→ **TASK REQUIREMENTS**: Go through the data and tally the lines that hold the string "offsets". Reply with the total alone.
____ DATA PROVIDED
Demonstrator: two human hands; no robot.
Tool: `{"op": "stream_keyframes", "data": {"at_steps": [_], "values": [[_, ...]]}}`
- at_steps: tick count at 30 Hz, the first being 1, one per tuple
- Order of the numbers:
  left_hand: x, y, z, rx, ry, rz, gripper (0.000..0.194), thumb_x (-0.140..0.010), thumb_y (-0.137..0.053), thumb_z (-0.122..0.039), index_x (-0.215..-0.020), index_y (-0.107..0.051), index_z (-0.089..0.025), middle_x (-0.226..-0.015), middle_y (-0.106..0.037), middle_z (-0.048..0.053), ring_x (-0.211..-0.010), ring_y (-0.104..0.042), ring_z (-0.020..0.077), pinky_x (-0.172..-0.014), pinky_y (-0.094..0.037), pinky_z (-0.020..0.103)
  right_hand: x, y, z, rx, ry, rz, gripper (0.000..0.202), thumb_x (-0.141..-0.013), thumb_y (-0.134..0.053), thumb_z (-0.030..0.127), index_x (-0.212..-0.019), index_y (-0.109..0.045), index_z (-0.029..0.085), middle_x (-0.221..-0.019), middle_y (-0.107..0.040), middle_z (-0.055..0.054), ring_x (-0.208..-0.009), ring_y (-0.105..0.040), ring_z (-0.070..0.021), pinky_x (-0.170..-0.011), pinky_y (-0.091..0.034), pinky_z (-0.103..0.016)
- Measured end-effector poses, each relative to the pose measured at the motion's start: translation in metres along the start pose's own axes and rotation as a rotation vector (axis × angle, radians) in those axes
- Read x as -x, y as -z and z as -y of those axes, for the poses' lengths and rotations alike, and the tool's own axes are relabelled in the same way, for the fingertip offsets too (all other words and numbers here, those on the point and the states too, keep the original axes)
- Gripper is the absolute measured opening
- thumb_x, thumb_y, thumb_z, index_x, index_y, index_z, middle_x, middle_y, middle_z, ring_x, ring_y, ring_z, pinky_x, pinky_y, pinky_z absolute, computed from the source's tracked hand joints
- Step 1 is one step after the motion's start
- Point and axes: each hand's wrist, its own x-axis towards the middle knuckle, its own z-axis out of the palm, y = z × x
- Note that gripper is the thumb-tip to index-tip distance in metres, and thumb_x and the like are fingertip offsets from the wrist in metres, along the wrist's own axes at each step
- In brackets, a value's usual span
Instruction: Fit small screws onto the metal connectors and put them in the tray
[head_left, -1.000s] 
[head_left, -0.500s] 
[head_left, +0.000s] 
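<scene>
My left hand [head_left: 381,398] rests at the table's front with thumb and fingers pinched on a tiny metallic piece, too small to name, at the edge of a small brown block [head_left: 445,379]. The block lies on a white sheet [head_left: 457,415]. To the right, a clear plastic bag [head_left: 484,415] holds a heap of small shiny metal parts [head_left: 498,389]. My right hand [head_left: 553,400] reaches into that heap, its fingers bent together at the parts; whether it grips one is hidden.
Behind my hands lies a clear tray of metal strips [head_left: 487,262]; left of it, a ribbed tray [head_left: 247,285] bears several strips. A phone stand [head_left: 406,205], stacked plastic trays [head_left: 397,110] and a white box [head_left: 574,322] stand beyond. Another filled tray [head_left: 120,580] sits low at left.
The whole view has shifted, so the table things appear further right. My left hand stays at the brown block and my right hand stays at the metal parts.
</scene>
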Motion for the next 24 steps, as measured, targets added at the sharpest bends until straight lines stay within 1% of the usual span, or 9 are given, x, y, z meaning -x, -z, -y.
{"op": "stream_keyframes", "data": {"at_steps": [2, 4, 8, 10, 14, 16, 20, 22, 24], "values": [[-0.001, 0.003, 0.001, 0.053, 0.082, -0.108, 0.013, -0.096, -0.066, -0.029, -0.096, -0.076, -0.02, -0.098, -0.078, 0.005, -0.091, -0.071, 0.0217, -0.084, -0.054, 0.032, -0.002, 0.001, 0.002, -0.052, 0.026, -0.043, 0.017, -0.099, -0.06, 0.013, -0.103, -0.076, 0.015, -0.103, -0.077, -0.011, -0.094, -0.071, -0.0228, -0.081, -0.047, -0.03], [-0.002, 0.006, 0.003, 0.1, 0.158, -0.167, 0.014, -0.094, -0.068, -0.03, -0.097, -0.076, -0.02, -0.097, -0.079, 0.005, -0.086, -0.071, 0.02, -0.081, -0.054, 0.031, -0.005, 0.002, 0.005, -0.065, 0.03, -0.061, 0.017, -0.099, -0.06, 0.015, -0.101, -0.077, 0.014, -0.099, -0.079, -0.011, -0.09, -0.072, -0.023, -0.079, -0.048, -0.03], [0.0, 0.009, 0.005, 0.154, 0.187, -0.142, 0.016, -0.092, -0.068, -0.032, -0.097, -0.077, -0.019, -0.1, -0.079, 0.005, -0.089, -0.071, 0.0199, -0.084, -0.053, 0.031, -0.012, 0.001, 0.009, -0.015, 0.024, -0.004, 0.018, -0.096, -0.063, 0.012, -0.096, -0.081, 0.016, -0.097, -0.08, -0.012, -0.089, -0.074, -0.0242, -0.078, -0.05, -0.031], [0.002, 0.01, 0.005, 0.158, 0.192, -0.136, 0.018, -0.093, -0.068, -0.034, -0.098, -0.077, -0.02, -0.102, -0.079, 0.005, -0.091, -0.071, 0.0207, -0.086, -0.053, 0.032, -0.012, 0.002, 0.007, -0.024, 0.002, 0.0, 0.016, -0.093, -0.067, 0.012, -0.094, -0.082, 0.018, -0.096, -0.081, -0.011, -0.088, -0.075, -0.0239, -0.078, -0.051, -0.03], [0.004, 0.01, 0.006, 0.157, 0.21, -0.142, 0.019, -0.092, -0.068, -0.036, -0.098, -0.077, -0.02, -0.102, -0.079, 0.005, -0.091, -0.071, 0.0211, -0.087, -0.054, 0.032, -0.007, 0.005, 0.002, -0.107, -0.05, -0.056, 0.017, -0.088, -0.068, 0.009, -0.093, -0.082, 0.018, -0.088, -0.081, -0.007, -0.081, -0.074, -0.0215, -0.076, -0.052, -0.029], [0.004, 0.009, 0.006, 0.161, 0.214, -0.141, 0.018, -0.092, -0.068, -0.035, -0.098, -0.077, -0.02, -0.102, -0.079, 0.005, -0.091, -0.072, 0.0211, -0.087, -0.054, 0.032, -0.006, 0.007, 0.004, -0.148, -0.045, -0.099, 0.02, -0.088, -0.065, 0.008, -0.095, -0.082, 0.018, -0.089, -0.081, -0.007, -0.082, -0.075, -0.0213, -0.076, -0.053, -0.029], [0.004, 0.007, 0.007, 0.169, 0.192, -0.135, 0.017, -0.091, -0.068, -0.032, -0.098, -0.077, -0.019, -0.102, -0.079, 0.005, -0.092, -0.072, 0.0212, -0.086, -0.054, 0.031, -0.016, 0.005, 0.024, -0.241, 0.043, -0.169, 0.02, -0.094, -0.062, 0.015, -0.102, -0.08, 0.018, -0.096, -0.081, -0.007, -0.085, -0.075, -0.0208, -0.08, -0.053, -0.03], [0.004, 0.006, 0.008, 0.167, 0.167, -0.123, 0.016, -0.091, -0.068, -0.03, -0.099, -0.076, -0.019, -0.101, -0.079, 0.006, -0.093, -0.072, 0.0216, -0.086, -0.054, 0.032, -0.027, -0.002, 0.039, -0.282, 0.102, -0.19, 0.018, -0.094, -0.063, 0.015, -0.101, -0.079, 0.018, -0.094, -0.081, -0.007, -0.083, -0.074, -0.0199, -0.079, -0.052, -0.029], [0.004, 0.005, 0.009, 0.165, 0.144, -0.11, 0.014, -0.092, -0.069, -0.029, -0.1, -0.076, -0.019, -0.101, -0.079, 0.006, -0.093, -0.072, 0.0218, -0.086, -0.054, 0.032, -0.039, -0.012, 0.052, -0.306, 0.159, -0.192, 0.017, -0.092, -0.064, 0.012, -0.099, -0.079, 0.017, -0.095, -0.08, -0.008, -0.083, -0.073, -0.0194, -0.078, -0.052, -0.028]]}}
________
→ **SOLUTION TO THE PROBLEM**: 2